§ Brief:
Reproduce word for word, from the entries below, the line with "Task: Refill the", the line with "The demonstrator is", and every line between them, and nothing more.
________________
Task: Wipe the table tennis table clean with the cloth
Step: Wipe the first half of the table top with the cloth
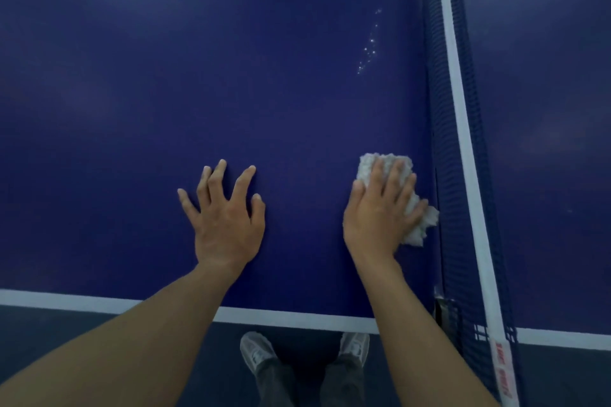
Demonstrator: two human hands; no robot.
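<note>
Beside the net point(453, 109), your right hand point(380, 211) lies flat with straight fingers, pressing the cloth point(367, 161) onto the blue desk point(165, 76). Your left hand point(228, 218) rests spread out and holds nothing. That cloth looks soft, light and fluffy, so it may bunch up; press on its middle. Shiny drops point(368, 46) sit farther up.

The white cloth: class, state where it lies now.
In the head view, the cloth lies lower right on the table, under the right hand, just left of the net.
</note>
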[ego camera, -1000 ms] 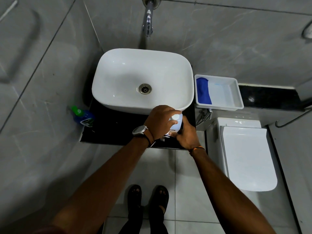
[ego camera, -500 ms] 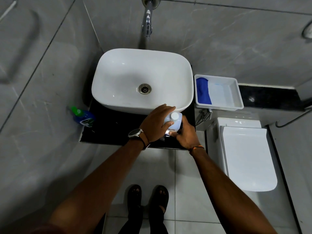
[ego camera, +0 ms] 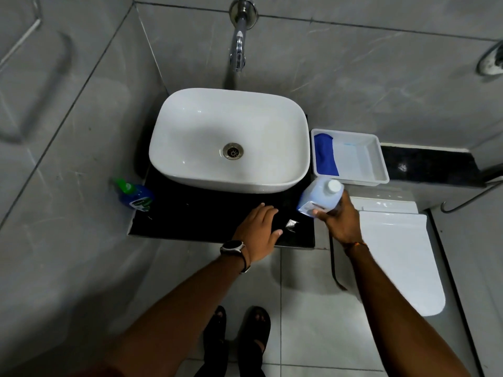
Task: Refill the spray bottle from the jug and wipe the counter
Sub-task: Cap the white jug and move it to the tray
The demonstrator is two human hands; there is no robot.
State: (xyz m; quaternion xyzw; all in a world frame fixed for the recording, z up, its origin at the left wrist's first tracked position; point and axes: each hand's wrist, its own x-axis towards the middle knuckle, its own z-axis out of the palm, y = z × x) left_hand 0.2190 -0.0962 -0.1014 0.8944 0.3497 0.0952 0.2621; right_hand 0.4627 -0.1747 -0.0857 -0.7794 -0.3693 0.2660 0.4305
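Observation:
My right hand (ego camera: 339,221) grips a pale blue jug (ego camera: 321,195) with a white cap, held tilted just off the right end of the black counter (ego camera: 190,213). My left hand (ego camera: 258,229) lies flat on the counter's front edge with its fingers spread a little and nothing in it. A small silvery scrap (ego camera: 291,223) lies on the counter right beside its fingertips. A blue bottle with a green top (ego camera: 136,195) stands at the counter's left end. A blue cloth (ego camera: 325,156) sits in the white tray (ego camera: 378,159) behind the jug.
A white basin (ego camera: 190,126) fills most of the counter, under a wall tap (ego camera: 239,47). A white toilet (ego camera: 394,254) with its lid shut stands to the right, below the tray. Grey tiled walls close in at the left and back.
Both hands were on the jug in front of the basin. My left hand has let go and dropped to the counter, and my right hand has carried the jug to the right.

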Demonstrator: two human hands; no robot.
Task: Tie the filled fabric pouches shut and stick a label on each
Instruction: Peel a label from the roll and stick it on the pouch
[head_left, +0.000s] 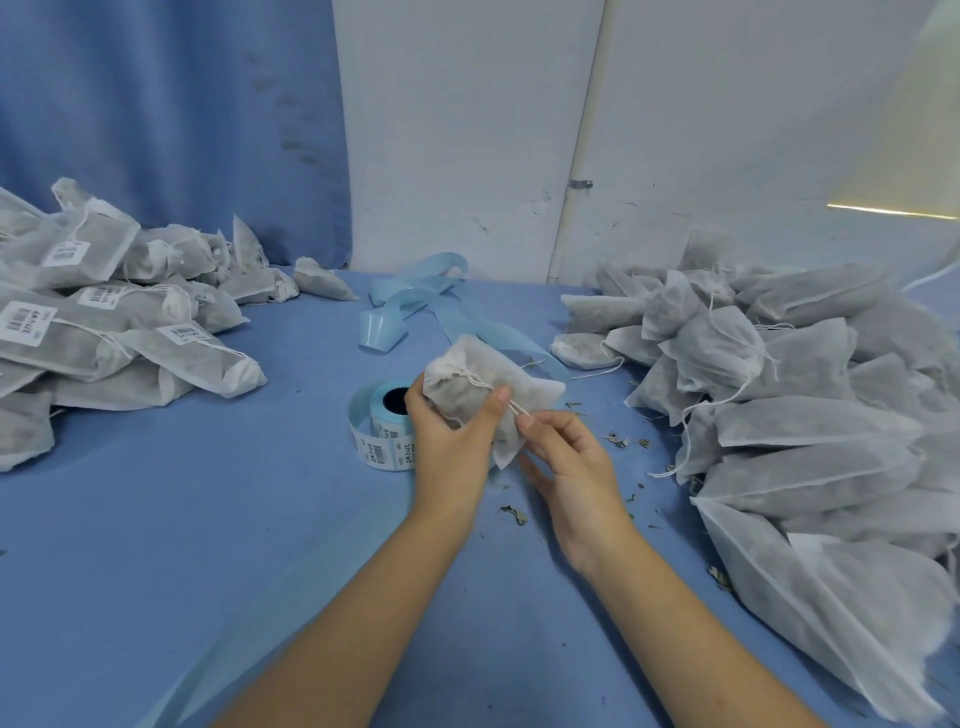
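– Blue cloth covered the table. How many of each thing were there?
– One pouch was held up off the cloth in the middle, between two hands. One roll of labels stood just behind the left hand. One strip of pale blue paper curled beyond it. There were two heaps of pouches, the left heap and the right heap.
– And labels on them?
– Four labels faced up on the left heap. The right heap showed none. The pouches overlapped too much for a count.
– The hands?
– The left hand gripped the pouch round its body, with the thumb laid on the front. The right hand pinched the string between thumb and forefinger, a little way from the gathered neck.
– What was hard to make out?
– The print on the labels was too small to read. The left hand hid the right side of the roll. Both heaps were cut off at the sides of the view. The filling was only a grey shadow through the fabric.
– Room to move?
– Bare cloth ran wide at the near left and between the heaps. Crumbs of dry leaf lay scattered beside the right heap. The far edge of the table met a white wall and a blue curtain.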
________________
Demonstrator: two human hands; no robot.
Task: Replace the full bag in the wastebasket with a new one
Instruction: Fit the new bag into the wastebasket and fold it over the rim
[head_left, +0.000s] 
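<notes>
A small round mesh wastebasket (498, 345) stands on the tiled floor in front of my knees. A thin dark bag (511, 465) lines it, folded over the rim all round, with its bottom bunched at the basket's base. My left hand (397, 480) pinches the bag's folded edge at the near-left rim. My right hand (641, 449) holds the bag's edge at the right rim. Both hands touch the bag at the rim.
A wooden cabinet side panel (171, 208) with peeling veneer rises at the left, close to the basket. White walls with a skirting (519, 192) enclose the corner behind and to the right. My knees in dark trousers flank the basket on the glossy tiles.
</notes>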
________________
§ Finished task:
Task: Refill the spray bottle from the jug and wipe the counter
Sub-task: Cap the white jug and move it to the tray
The demonstrator is two human hands; there is no robot.

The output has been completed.